The three Goldmans also serve on the jury that selects the prizewinners, but the fact that the jurors with extensive backgrounds and expertise in environmental sciences and advocacy outnumber them is by design. “We didn’t want to be in an echo chamber talking only to ourselves,” says John, who shares a sense of pragmatism with his brother. “Those who announce they’re going to wipe out hunger or some other issue—there is just hubris involved in that,” echoes Doug. “We never said that we’re going to fix the world environmentally. We’re just trying to make a dent”—making a dent by focusing on prizewinners. “We’re not solving these intractable problems,” John further explains. “We raise awareness; we put a light on what an individual can do. … These truly are ordinary people doing extraordinary things.”
What the next 30 years will bring largely hinges on what issues are pressing, and, observes Gelman, we don’t know if the urgency of the current environmental problems will be resolved.
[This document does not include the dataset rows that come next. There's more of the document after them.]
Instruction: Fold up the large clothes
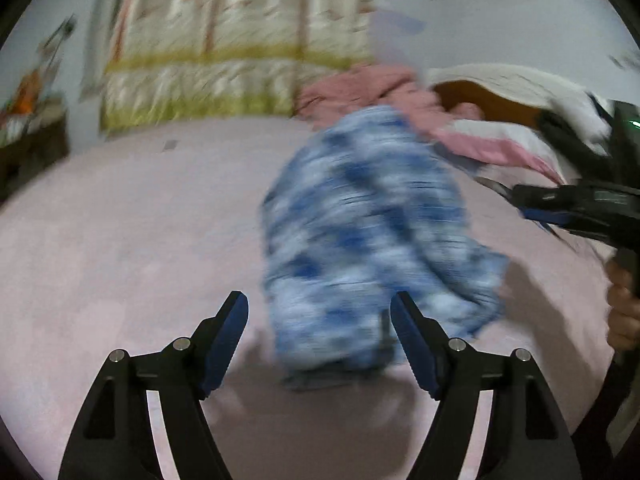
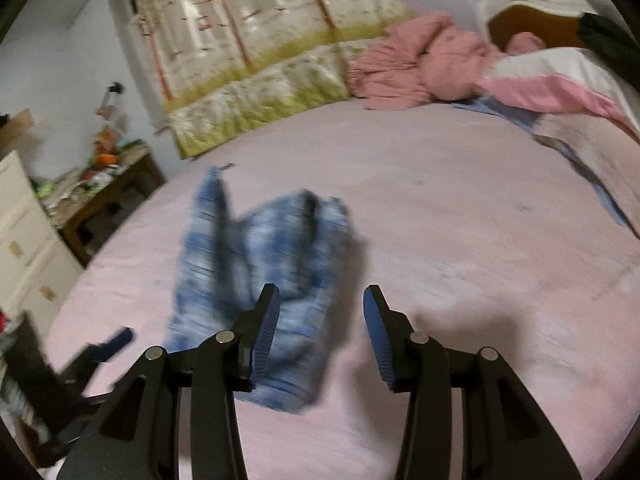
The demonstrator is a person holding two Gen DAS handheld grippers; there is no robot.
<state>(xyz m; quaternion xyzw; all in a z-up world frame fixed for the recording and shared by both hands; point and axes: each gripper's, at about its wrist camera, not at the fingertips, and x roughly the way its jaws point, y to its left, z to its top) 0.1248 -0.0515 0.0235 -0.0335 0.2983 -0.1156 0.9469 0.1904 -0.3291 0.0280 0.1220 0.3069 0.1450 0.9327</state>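
Most of both views is taken up by a bed (image 2: 460, 240) spread with a pale pink sheet, which serves as the broad flat surface for folding. Along its far side hangs a cream and yellow-green patterned curtain (image 2: 260, 52), and at the head end lies a heap of pink bedding (image 2: 420, 68) with a white and pink pillow (image 2: 560, 80) beside it, all well apart from the work. Off the bed's left edge stand a cluttered wooden table (image 2: 104, 192) and a cream chest of drawers (image 2: 24, 240). On the open middle of the sheet lies the blue and white patterned garment (image 2: 260, 280), bunched into a long loose heap rather than spread flat, blurred by motion; it looks dropped there so it can be laid out, and the folding seems barely begun. The left claw (image 1: 320, 340) stands wide, its blue pads either side of the near end of the cloth but not pressing on it, so nothing is held. The right claw (image 2: 320, 332) is parted more narrowly and is also empty, the garment lying just past its left finger. A hand (image 1: 624, 316) on the right claw's handle shows at the edge of the left view. Next, I judge, each claw needs a corner or hem to pull the cloth flat.
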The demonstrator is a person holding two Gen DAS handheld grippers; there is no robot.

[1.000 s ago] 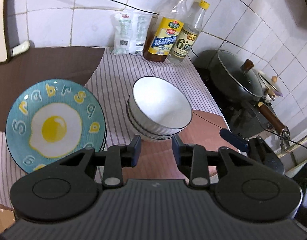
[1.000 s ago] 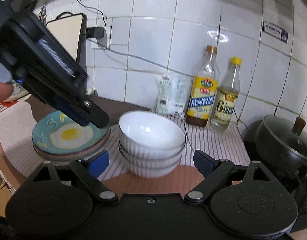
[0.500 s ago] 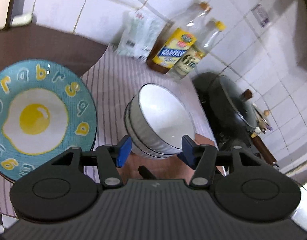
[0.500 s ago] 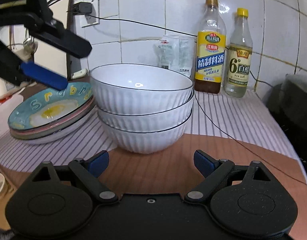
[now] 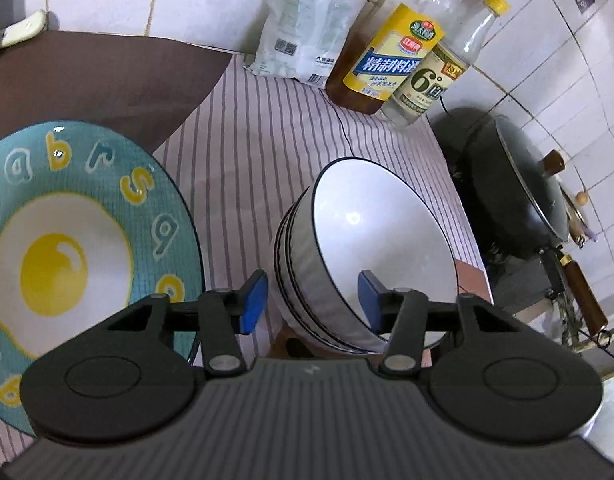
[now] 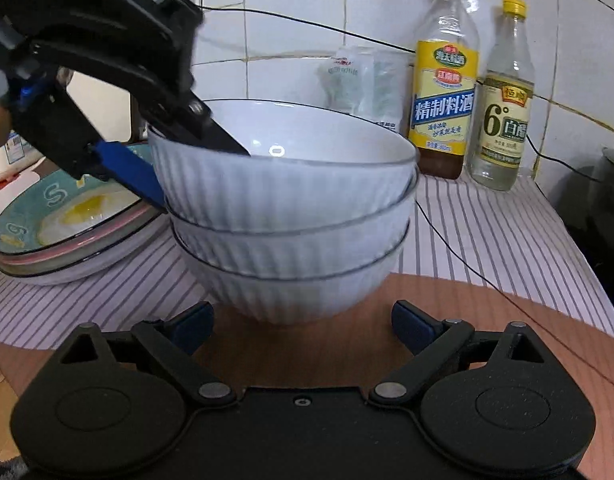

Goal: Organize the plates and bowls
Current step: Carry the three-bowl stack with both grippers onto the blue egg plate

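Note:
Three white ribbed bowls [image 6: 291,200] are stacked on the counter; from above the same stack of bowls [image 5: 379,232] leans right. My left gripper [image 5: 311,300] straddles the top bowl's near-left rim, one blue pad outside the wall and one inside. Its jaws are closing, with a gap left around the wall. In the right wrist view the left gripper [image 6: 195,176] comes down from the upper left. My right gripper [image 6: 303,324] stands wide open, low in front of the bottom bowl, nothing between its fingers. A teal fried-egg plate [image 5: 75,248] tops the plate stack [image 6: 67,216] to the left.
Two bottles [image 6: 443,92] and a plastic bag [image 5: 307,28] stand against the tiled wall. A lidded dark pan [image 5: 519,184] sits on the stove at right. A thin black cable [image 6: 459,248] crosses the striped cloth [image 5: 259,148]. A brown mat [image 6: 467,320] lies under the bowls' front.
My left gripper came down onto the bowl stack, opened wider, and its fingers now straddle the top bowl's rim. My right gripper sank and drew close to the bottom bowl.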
“The solution to climate change is not something philanthropy can adequately address,” she says. “It’s really only a challenge that can be addressed on an international, governmental level, which is why the Trump administration’s withdrawal from the Paris climate accord is so problematic. … What we at the Goldman Environmental Prize are doing is continuing to raise awareness and trying to convince the public this is the 11 ½-hour, if we haven’t lost the opportunity to stop the clock.”